ASSIGNMENT:
Which of the lines in the data mention the string "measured"? List them all.

DATA SECTION:
----------

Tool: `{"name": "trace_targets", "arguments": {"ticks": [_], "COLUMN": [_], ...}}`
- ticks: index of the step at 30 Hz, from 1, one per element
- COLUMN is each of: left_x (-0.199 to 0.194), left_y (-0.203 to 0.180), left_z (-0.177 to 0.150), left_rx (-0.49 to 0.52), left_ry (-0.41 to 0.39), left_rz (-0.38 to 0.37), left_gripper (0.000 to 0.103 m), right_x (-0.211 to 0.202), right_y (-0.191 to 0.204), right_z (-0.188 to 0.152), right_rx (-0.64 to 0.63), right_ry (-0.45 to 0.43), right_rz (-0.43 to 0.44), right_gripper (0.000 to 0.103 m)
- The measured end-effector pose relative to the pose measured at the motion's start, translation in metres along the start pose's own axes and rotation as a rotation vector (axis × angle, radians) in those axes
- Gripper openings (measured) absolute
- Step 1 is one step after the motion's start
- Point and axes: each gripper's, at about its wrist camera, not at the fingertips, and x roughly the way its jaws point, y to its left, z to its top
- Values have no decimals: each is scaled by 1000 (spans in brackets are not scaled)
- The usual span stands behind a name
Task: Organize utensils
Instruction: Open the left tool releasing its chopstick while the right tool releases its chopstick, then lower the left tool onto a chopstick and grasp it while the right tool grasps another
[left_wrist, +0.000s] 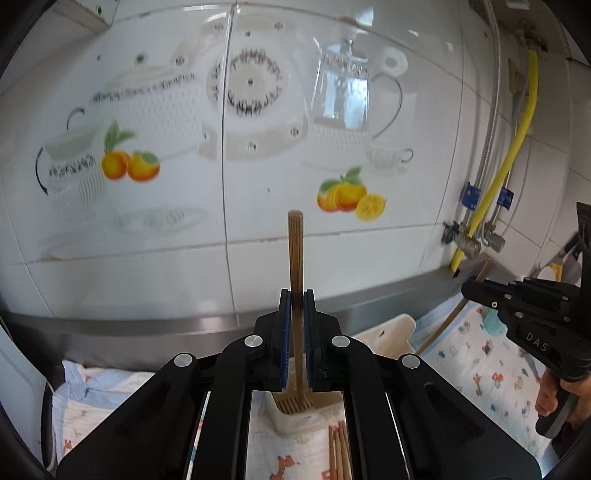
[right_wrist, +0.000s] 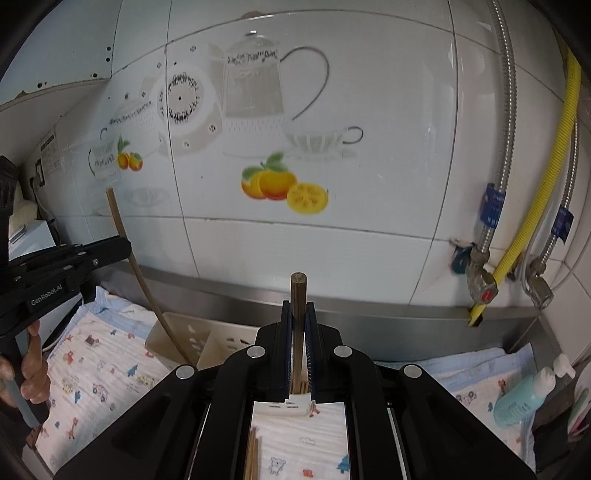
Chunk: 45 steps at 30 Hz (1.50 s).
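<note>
My left gripper (left_wrist: 295, 297) is shut on a brown wooden chopstick (left_wrist: 295, 243) that stands upright. Its lower end reaches the cream slotted holder (left_wrist: 391, 332), where other stick ends show. Several loose chopsticks (left_wrist: 338, 450) lie on the cloth in front. At the right of the left wrist view, my right gripper (left_wrist: 468, 290) grips a slanted chopstick (left_wrist: 452, 317). In the right wrist view, the right gripper (right_wrist: 298, 308) is shut on an upright chopstick (right_wrist: 298, 291) over the holder (right_wrist: 188, 339). The left gripper (right_wrist: 125, 245) holds its chopstick (right_wrist: 122, 229) leaning toward the holder. More chopsticks (right_wrist: 253, 454) lie below.
A cartoon-print cloth (right_wrist: 92, 384) covers the steel counter. The tiled wall (right_wrist: 332, 240) stands close behind, with a steel ledge (right_wrist: 369, 314). A yellow hose (right_wrist: 546, 184), braided hoses and valves (right_wrist: 480, 284) occupy the right corner. A light blue bottle (right_wrist: 524, 395) lies at the right.
</note>
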Motion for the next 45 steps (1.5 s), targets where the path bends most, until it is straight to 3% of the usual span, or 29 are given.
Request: {"name": "trace_targets", "arguments": {"ticks": [7,9,16,22,30,37,45], "left_x": [-8,-20,-78,-115,-133,-119,-90], "left_y": [-5,-6,-10,-9,-5,4,-7], "left_z": [3,6,-10,-59,-138,-203,-255], "left_rx": [26,21,40,33,20,-36,-43], "left_ry": [-3,-18,-61,-32,48,166,298], "left_rz": [14,4,-1,-26,-36,-65,-106], "left_gripper": [8,8,9,9,9,9,9], "right_x": [-5,-16,-66,-98,-110,-101,-80], "right_y": [2,2,5,16,31,40,40], "right_z": [-3,-3,-20,-74,-168,-233,-268], "right_rx": [-21,-17,-13,-5,23,27,61], "right_ry": [6,-10,-42,2,100,161,226], "right_rz": [-25,-28,-25,16,51,24,31], "right_gripper": [12,22,27,27,26,23,19]}}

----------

OUTPUT FOR THIS TASK:
- The measured end-effector pose relative to the pose measured at the motion's start, translation in metres along the start pose's own axes and rotation as a rotation vector (axis × angle, radians) in those axes
- Gripper openings (measured) absolute

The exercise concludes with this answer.